◆ DIRECTIONS ◆
In the listing that follows, locate the line containing "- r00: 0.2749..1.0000" and the line containing "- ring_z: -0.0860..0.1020". Retype exactly those two lines and every line between them, and nothing more.

*** Begin section ***

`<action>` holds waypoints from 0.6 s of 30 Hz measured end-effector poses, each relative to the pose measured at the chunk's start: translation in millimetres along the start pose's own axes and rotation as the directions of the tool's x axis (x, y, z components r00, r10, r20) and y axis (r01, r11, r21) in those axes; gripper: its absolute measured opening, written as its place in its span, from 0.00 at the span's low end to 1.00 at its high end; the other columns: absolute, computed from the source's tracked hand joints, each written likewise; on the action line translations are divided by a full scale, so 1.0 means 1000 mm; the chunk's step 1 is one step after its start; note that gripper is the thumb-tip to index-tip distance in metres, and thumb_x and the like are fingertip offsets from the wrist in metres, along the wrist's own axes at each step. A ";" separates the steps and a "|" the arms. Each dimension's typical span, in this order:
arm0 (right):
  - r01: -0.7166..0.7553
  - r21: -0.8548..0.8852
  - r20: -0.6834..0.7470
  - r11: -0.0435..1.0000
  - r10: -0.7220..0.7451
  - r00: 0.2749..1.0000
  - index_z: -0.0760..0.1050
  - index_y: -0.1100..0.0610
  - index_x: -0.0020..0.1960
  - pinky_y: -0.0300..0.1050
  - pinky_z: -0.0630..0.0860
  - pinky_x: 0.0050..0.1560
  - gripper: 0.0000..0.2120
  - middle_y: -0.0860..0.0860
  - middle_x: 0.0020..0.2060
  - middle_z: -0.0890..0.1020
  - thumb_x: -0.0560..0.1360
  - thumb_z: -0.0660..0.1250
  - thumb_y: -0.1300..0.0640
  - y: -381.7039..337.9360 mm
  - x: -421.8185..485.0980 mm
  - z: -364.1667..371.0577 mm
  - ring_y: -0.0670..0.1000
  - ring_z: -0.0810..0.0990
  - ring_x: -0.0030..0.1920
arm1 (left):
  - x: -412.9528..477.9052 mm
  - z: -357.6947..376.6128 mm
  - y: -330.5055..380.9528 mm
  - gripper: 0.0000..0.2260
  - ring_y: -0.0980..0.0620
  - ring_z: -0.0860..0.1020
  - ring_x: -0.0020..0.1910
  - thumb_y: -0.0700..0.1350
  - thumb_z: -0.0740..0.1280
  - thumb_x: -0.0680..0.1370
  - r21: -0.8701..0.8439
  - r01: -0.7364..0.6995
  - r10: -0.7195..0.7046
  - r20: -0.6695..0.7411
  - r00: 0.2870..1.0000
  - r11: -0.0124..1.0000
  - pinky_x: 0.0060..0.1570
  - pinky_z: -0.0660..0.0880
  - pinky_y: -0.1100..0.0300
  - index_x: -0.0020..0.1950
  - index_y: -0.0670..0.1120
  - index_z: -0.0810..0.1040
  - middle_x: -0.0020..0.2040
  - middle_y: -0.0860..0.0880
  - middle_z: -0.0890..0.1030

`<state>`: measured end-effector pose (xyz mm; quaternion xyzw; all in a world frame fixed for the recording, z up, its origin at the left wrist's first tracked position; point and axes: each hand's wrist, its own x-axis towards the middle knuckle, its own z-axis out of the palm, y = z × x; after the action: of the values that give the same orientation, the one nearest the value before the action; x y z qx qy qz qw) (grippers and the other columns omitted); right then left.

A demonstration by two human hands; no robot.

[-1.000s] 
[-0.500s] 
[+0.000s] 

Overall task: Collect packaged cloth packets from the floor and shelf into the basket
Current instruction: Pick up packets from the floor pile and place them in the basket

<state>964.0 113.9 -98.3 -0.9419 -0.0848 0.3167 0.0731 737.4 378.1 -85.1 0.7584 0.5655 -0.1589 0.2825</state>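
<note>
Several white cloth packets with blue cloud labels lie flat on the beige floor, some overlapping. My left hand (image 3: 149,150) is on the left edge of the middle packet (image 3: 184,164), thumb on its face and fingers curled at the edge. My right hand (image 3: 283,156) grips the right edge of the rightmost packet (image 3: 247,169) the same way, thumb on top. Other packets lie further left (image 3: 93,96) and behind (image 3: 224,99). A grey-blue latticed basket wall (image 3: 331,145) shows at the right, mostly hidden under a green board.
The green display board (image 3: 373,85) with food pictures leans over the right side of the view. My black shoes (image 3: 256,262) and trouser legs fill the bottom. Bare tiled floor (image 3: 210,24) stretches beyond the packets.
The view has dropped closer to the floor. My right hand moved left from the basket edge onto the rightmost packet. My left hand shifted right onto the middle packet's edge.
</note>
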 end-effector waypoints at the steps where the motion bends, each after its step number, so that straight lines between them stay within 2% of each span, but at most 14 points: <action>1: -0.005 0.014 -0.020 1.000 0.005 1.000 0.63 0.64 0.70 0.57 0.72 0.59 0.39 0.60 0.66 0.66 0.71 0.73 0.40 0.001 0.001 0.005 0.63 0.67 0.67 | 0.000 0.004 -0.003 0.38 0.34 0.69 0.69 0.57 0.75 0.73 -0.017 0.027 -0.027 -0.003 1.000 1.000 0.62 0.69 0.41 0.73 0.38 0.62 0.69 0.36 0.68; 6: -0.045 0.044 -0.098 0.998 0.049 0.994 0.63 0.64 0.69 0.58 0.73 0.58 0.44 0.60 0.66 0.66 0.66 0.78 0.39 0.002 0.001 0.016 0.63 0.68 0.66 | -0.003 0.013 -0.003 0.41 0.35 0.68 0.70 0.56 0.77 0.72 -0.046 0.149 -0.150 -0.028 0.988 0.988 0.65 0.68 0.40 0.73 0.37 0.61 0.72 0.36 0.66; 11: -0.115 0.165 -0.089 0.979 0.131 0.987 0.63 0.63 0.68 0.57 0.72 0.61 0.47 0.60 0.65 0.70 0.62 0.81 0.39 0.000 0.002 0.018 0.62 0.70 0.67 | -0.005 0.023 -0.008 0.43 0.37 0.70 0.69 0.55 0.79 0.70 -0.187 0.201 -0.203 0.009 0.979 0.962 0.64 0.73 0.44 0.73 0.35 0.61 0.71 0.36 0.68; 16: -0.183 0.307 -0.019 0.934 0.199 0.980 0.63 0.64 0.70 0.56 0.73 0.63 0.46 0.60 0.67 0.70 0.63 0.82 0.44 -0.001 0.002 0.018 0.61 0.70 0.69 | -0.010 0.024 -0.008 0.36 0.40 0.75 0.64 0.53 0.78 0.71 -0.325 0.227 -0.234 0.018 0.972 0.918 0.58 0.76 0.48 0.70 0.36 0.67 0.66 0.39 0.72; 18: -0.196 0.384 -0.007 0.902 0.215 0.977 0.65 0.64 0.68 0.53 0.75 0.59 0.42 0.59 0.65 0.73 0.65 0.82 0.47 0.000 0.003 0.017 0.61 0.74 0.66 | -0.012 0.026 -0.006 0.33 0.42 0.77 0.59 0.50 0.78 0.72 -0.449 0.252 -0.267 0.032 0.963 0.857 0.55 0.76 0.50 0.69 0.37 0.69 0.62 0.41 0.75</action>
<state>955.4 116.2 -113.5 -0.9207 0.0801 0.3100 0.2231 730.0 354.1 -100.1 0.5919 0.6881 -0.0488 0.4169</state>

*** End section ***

◆ TASK OUTPUT ◆
  - r00: 0.2749..1.0000
  - index_z: -0.0760..0.1050
  - index_y: -0.1100..0.0610
  - index_x: -0.0020..0.1960
  - pinky_y: -0.0300..0.1050
  - pinky_z: -0.0630..0.0860
  - pinky_x: 0.0050..0.1560
  - gripper: 0.0000..0.2120
  - middle_y: -0.0860..0.0860
  - middle_x: 0.0020..0.2060
  - middle_z: -0.0890..0.1020
  - thumb_x: -0.0560..0.1360
  - thumb_z: -0.0660..0.1250
  - thumb_y: -0.1300..0.0640
  - y: -381.7039..337.9360 mm
  - x: -421.8185..485.0980 mm
  - z: -364.1667..371.0577 mm
  - ring_y: -0.0670..0.1000
  - ring_z: -0.0810..0.0990
  - ring_x: -0.0030..0.1920
arm1 (left):
  - x: -412.9528..477.9052 mm
  - z: -357.6947..376.6128 mm
  - y: -330.5055..380.9528 mm
  - gripper: 0.0000..0.2260
  - ring_y: -0.0980..0.0620
  - ring_z: -0.0860..0.1020

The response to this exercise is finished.